Selective sync and shared folders

Unchecking a shared folder will stop that folder from syncing to your computer. However, you’ll still be a member of that shared folder, and it will still appear in your account on dropbox.com. The shared folder will also remain active for other members of that folder. To remove yourself from a shared folder, you can either leave the shared folder from dropbox.com or, if you're the owner of a shared folder, you can unshare it.

Team selective sync

If you’re on a Dropbox Business team, your admin may also have turned on team selective sync. This feature allows team admins to create a default selective sync setting for a team folder (or a folder in the team space). This default then applies for all new members of a Dropbox Business team with access to that folder.

Smart Sync

If you have a Dropbox Business or Professional account, you can also use Smart Sync to manage hard drive space on your computer. Smart Sync allows you to see all of the files in your Dropbox on your computer, but only downloads the ones that you want. You can use both Smart Sync and selective sync together, or choose just one.

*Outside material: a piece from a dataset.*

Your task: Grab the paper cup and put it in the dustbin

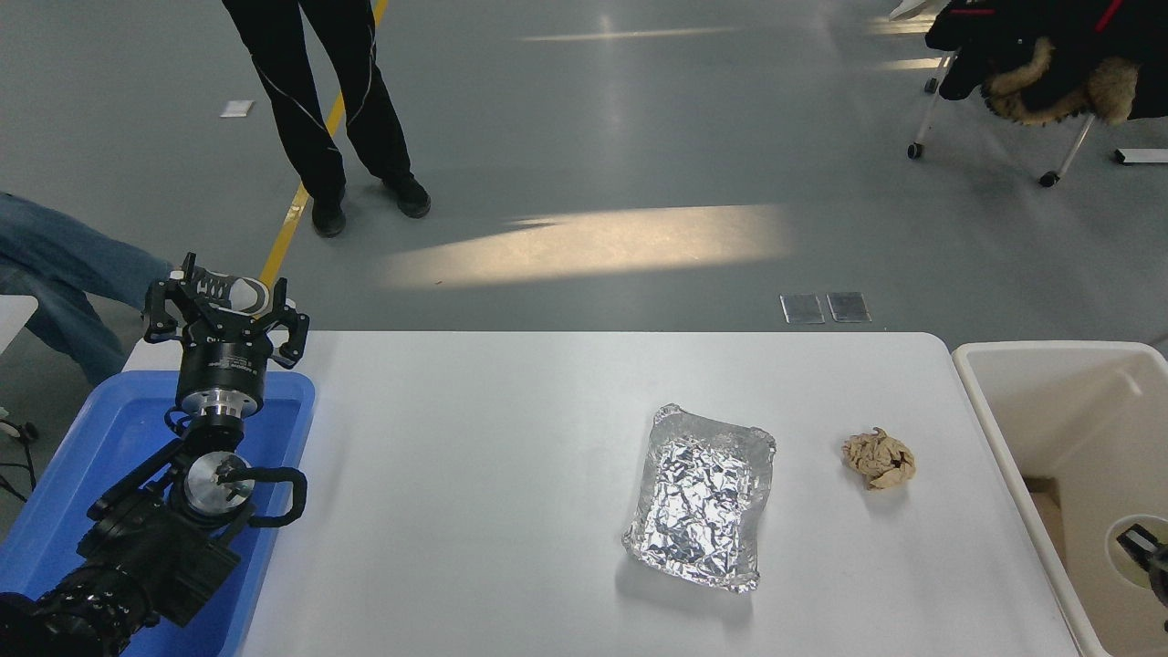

Troubleshoot issues with selective sync

If you use selective sync and the feature stops working as intended, learn how to resolve common issues.

If you're seeing a general issue with Dropbox sync, try our master troubleshooting article.

How fast can selective sync free up space on my hard drive?

Usually, selectively syncing files will free up space on your hard drive within minutes (as long as your computer is online and able to sync to Dropbox). However, there is a known limitation with macOS 10.13 (High Sierra):

Apple's operating system macOS 10.13 (High Sierra) uses a new type of file system called APFS. With APFS, the operating system takes snapshots of the file system and available hard drive space. These snapshots may not update after you've selectively synced Dropbox files. This means that hard drive space you freed up with selective sync may not be immediately reflected or available if this snapshot hasn't updated.

This hard drive space should eventually be freed up by the OS, but the amount of time this will take can vary. This isn't a behavior specific to Dropbox, but instead the designed behavior of macOS.